## Required work
Copy nothing but the lines below, from the one with "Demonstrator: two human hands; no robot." through the one with "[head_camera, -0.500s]", exactly as written; no pictures should appear.

Record set Start Marker

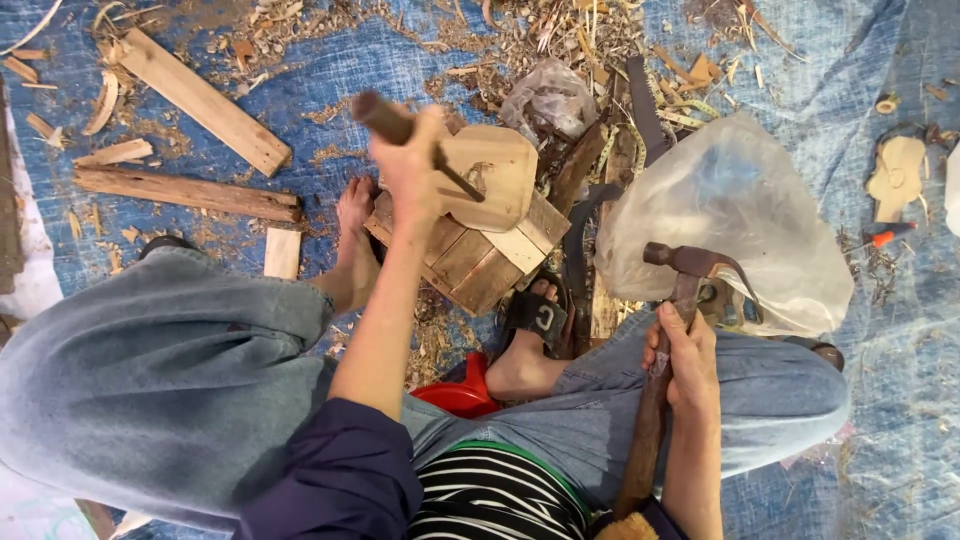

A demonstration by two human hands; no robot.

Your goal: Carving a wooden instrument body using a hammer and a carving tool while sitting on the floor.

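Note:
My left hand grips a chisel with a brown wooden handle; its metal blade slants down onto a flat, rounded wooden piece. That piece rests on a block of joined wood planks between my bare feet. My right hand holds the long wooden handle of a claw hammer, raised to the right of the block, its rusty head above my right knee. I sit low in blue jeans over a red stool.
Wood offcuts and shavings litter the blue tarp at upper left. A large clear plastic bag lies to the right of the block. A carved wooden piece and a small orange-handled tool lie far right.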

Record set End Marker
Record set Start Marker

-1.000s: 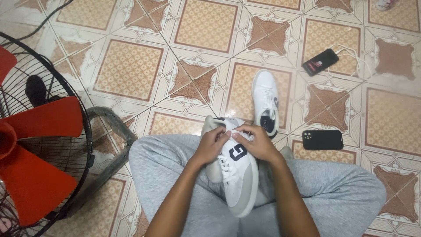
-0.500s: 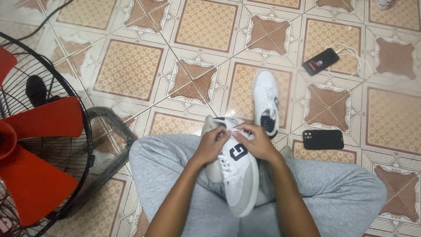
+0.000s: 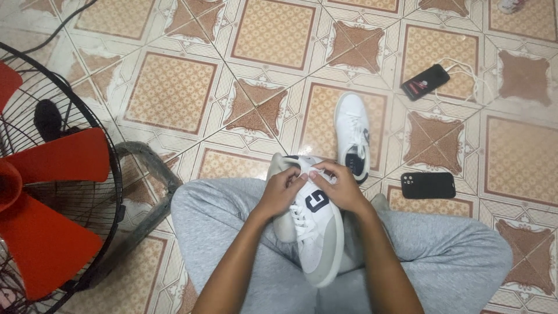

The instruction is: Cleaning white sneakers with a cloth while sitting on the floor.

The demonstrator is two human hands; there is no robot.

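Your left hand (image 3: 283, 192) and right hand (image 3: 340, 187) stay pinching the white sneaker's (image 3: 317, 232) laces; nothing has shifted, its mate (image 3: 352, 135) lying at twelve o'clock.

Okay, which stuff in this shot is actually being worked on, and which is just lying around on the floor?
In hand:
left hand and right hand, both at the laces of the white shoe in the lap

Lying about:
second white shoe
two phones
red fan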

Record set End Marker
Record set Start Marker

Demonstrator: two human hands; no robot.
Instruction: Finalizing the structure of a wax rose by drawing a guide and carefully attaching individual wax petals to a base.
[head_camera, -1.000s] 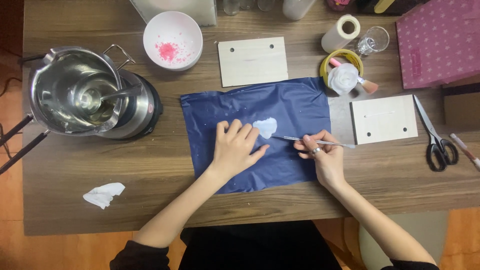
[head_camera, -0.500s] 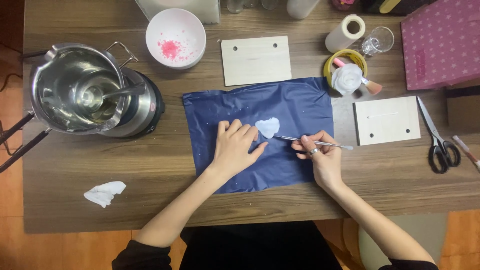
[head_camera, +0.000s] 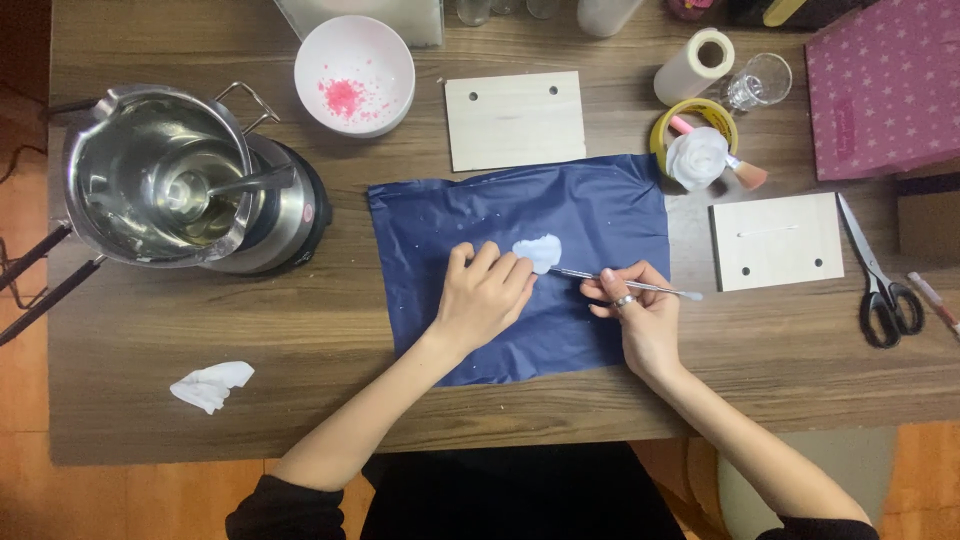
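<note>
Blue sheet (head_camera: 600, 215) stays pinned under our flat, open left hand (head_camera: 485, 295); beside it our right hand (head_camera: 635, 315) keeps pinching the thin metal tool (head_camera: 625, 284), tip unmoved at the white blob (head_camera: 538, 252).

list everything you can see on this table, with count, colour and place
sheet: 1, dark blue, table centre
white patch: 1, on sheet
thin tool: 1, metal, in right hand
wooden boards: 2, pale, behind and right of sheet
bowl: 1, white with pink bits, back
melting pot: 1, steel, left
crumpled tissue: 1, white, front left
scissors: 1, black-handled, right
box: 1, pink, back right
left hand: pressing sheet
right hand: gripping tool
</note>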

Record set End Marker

## Finished task
Demonstrator: two human hands; no robot.
Instruction: Finalizing the structure of a wax rose by drawing a guide and carefully attaching individual wax petals to a base.
[head_camera, -1.000s] 
[head_camera, -0.500s] 

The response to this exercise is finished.